## Problem requirements
Below are entries; copy exactly the lines from the one with "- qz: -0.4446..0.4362" through the one with "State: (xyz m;", both included, and leave out the rest.
─── The input ───
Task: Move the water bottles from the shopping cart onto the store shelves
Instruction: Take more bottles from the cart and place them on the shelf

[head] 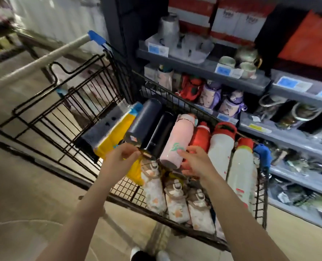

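A store aisle with a pale floor (21,185) runs along grey shelves (288,132) on the right, stocked with purple and red kids' bottles, mugs and boxes. Parked hard against them is a black wire cart (66,102) with a grey handle capped in blue.

The water bottles are in the cart's basket. In the far row they lie side by side: a yellow pack (117,136), two dark bottles (147,123), a pink bottle (179,138), a red bottle (200,138) and two white bottles with red caps (222,146). Nearer the person stands a row of cream patterned bottles (177,202) with strap lids.

Both bare arms reach into the basket from below. The left hand (120,155) has its fingers curled together around the near end of one dark bottle, close by a label there; how firm the grip is, I cannot tell through the blur. The right hand (192,161) curls round the base of the pink bottle, thumb on its side by the green print, fingers under it against the red bottle.
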Action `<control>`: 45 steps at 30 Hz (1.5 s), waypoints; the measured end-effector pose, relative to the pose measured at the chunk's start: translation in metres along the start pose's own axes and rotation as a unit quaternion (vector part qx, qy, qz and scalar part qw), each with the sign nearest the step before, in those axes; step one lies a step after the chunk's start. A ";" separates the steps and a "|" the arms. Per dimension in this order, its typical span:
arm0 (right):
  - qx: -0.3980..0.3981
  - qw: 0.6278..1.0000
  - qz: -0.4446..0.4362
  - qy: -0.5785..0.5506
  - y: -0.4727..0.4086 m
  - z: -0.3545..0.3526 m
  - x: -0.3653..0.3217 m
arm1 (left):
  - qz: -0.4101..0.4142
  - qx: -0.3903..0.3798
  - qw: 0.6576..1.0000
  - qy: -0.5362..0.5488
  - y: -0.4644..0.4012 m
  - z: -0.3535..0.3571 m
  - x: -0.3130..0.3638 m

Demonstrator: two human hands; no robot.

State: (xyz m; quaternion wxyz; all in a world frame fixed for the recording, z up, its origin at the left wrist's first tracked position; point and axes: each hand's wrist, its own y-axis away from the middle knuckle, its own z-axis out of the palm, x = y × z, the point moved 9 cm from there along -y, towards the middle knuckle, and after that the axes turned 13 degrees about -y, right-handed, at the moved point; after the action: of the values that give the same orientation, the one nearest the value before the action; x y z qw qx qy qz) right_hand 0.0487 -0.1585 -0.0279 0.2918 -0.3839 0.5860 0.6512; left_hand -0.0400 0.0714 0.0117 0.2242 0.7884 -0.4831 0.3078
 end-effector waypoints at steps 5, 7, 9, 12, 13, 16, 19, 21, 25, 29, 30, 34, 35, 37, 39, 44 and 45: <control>-0.022 1.000 0.010 0.018 -0.016 0.041 -0.010 | 0.015 0.040 0.999 -0.030 -0.007 -0.035 -0.002; -0.034 0.999 0.017 0.016 -0.022 0.061 -0.011 | 0.012 0.035 0.998 -0.045 -0.017 -0.044 -0.010; -0.034 0.999 0.015 0.028 -0.032 0.076 -0.012 | 0.004 0.030 0.999 -0.045 -0.032 -0.050 -0.021; -0.014 0.999 0.013 0.047 -0.060 0.097 -0.020 | 0.011 0.015 0.999 -0.045 -0.070 -0.051 -0.034; 0.003 0.998 0.012 0.065 -0.072 0.103 -0.023 | 0.012 0.004 0.999 -0.046 -0.085 -0.049 -0.038; 0.071 0.989 0.014 0.131 -0.106 0.121 -0.033 | 0.006 -0.026 0.999 -0.035 -0.132 -0.043 -0.053; 0.127 0.978 0.015 0.168 -0.130 0.146 -0.042 | -0.009 -0.069 0.998 -0.012 -0.165 -0.037 -0.069; 0.168 0.959 0.035 0.226 -0.138 0.160 -0.047 | -0.024 -0.090 0.996 0.004 -0.181 -0.032 -0.079; 0.234 0.914 0.050 0.328 -0.144 0.177 -0.054 | -0.049 -0.121 0.991 0.027 -0.194 -0.018 -0.096; 0.248 0.908 0.046 0.335 -0.146 0.177 -0.055 | -0.063 -0.135 0.988 0.025 -0.192 -0.011 -0.103; 0.246 0.913 0.047 0.322 -0.146 0.174 -0.055 | -0.063 -0.139 0.988 0.029 -0.191 -0.009 -0.102; 0.233 0.936 0.028 0.264 -0.133 0.155 -0.059 | -0.044 -0.152 0.987 0.037 -0.194 0.000 -0.087; 0.235 0.938 0.015 0.256 -0.125 0.147 -0.063 | -0.038 -0.160 0.986 0.034 -0.196 0.005 -0.080; 0.246 0.940 -0.020 0.237 -0.105 0.124 -0.069 | -0.022 -0.180 0.983 0.024 -0.199 0.019 -0.065; 0.259 0.940 -0.054 0.214 -0.085 0.097 -0.071 | -0.009 -0.192 0.981 0.013 -0.200 0.040 -0.050; 0.300 0.943 -0.070 0.126 -0.044 0.033 -0.053 | 0.011 -0.196 0.978 -0.067 -0.194 0.089 -0.022; 0.303 0.944 -0.073 0.111 -0.038 0.025 -0.050 | 0.010 -0.189 0.979 -0.079 -0.192 0.095 -0.019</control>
State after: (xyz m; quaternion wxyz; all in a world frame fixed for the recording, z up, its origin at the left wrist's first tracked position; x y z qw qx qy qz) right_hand 0.1026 -0.1253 -0.0061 0.3746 -0.3890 0.7545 0.3730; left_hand 0.1515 0.1042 -0.0803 0.3273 0.7488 -0.5564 0.1501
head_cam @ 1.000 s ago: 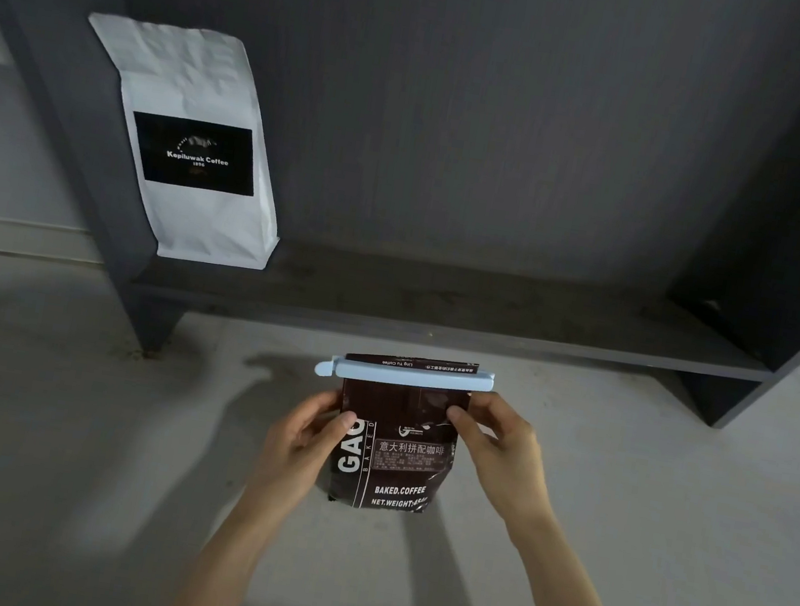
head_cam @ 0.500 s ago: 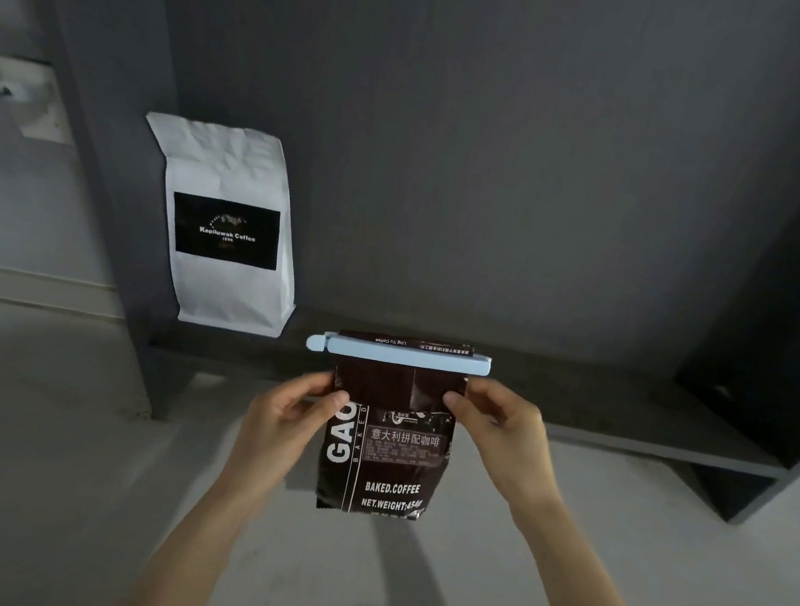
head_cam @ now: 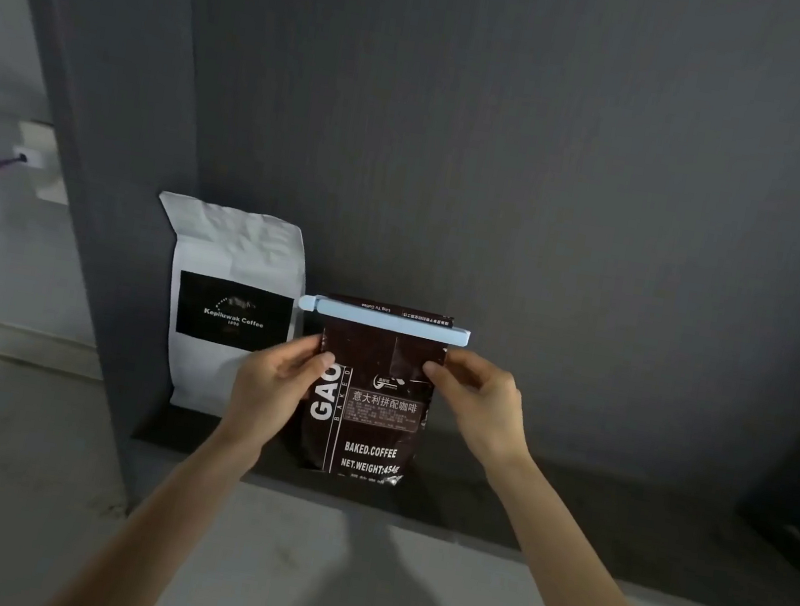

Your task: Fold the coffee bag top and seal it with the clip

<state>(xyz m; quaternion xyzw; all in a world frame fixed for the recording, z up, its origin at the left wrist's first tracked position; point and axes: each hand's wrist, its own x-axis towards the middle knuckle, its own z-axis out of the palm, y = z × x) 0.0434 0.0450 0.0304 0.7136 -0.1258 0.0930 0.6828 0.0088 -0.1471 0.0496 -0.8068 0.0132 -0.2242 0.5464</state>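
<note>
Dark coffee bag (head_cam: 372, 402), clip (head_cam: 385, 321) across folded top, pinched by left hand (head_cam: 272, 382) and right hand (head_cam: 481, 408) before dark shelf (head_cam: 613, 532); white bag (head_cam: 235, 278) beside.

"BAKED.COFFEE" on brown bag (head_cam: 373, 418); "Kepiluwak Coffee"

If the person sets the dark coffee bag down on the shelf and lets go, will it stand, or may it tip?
The dark coffee bag looks full and flat-bottomed, so it probably stands. The light blue clip overhangs both sides of the top, which may make it slightly top-heavy. The white coffee bag stands on the shelf, a fair sign.
</note>
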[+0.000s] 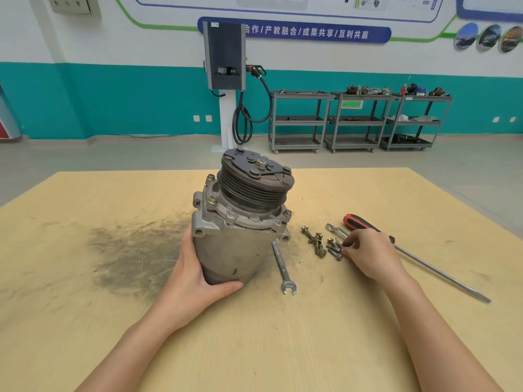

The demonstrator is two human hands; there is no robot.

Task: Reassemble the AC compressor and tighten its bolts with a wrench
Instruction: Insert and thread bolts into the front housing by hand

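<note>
The grey AC compressor stands upright on the wooden table, its dark ribbed pulley on top. My left hand grips its lower body from the left. Several loose bolts lie just right of the compressor. My right hand reaches into that pile, and its fingertips pinch one small bolt. A combination wrench lies flat by the compressor's right base, open jaw toward me. A second wrench lies past the bolts, its ring end showing, the rest under my right hand.
A long flat screwdriver with a red-black handle lies diagonally at the right, partly under my right hand. A dark grease smear marks the table left of the compressor. Grey tool carts and a charging post stand by the far wall.
</note>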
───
## Response area
  - qz: -0.4446..0.4362
  - qy: -0.5785..0.5506
  - y: -0.4727..0.4086 m
  - z: -0.3545..0.3526 m
  - x: -0.3653..0.3217 m
arm1 (left):
  - qz: -0.4101..0.4142
  - qx: -0.3903..0.3798
  - qw: 0.6576..1.0000
  - qy: -0.5362..0.5488
  - y: -0.4644..0.4012 m
  - z: -0.3535..0.3571 m
  - x: -0.3130..0.3638 m

Demonstrator: two human hands; no robot.

State: (xyz m; quaternion wxyz; all in a world frame fixed for the recording, z up, its origin at the left wrist's first tracked position; point and axes: each hand's wrist, its own y-axis away from the middle knuckle, its own z-axis out of the palm, x = y × z, the point moved 9 cm from there along -y, towards the middle knuckle, and after that the axes turned 13 degrees about -y, right-handed, at the moved point; after the action: of the values that give the same orientation, the one nearest the value before the action; x y z qw qx qy qz) right_hand 0.0487 -0.1585 -0.0279 0.2918 -0.3839 0.5860 0.6512; left_hand -0.0400 0.0714 0.0117 0.2242 0.7884 -0.4831 0.3078

For this exercise, nothing more remains to be done.